• EXERCISE GOAL: Any picture must be dropped, but each line of the data should be duplicated exactly.

• GIVEN INFORMATION:
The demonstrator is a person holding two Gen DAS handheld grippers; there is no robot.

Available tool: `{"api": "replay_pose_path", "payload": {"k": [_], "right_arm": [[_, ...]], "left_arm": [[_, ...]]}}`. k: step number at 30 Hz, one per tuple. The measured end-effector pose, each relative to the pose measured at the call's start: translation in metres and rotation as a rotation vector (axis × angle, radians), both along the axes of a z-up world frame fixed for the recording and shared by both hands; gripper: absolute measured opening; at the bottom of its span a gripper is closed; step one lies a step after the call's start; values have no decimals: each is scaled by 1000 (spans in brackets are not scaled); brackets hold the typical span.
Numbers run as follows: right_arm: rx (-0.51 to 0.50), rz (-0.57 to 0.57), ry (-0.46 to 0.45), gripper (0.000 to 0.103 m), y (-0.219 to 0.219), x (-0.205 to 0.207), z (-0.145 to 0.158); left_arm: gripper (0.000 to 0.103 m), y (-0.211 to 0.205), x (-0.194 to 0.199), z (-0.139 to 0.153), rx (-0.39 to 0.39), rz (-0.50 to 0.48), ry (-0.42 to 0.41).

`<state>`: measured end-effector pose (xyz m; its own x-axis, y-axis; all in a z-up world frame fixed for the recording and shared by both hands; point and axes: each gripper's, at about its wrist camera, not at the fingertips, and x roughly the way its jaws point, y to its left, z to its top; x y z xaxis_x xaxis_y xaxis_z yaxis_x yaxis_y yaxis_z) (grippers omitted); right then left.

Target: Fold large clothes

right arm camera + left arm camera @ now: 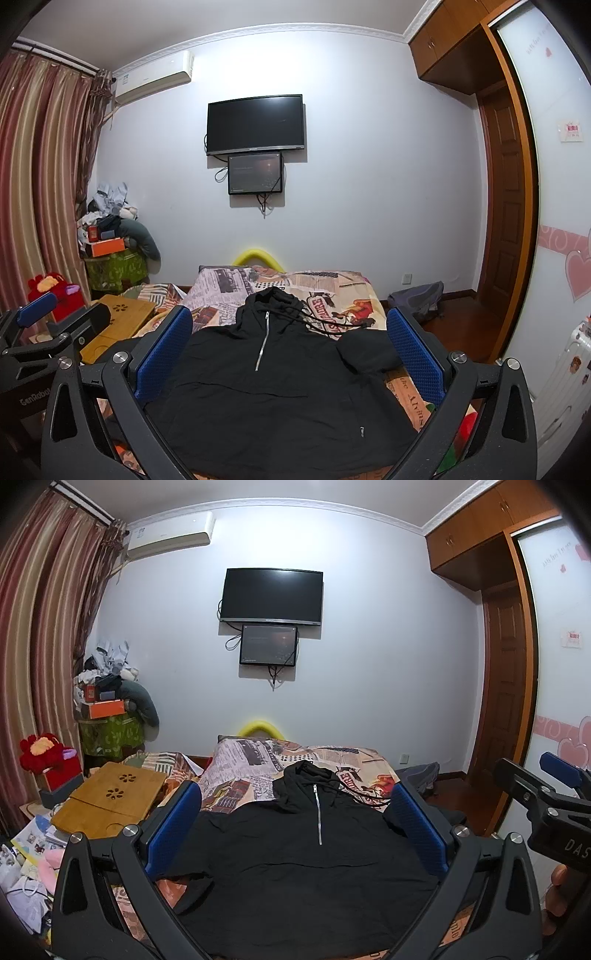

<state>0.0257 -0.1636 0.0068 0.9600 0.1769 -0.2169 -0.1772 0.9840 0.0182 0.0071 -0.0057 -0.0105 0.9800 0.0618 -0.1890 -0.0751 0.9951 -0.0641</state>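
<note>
Left wrist view: a black hooded jacket (295,849) is spread front-up on the newsprint-patterned bed (251,764), framed by the wide-open left gripper (295,812); a bamboo lap desk (110,797) is seen beside it. Right wrist view: the right gripper (290,334) is likewise held open above the jacket, a grey bag (417,299) lying on the floor beyond

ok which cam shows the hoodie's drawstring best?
Right wrist: the drawstring trails clearly from the black hoodie across the printed bedspread. In the left wrist view its cord is partly hidden behind a blue finger.

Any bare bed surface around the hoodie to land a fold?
Free: printed bedspread beyond the hood, and the strip right of the black hoodie. Crowded: left side, with the wooden lap desk and floor clutter.
</note>
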Motion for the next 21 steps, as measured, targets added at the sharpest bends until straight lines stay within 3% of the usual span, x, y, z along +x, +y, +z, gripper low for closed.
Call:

• TASK ANSWER:
The demonstrator is a person holding two Gen DAS handheld grippers; there is no robot.

Available tool: `{"api": "replay_pose_path", "payload": {"k": [_], "right_arm": [[_, ...]], "left_arm": [[_, ...]]}}`. k: step number at 30 Hz, one per tuple. The measured end-effector pose, each relative to the pose measured at the call's start: translation in metres and rotation as a rotation vector (axis × angle, radians), both along the axes of a z-up world frame fixed for the recording and shared by both hands; gripper: absolute measured opening; at the bottom of its span a gripper is closed; step one lies a step after the call's start; values have no decimals: each is scaled by 1000 (spans in brackets are not scaled); brackets hold the typical span.
Numbers run as follows: right_arm: rx (-0.51 to 0.50), rz (-0.57 to 0.57), ry (-0.46 to 0.45), gripper (0.000 to 0.103 m), y (-0.219 to 0.219), x (-0.205 to 0.207), z (-0.145 to 0.158); left_arm: gripper (0.000 to 0.103 m), y (-0.211 to 0.205), x (-0.194 to 0.199), z (-0.139 to 0.153), rx (-0.39 to 0.39), rz (-0.50 to 0.48), ry (-0.42 to 0.41).

`<state>`: measured end-effector pose (xyz m; its own x-axis, y-axis; all in a z-up world frame fixed for the recording and shared by both hands; point and axes: each gripper's, at about its wrist camera, not at the fingertips, and x roughly the way its jaws point, y to its left, z to its top; x y z xaxis_x xaxis_y xaxis_z yaxis_x yaxis_y yaxis_z) (grippers omitted); right then left.

Target: Fold large clothes

right arm camera + left arm camera @ now: 

<state>0.0257 -0.1636 0.0068 0.9600 0.1769 -0.2169 -0.1772 0.9840 0.0182 0.0071 -0.0057 -0.0105 0.9800 0.0618 -0.1890 -0.0751 0.9951 -0.0641</state>
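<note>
Left wrist view: a black hooded jacket (295,849) is spread front-up on the newsprint-patterned bed (251,764), framed by the wide-open left gripper (295,812); a bamboo lap desk (110,797) is seen beside it. Right wrist view: the right gripper (290,334) is likewise held open above the jacket, a grey bag (417,299) lying on the floor beyond

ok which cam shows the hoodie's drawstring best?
Right wrist: the drawstring trails clearly from the black hoodie across the printed bedspread. In the left wrist view its cord is partly hidden behind a blue finger.

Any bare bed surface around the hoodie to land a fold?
Free: printed bedspread beyond the hood, and the strip right of the black hoodie. Crowded: left side, with the wooden lap desk and floor clutter.
</note>
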Motion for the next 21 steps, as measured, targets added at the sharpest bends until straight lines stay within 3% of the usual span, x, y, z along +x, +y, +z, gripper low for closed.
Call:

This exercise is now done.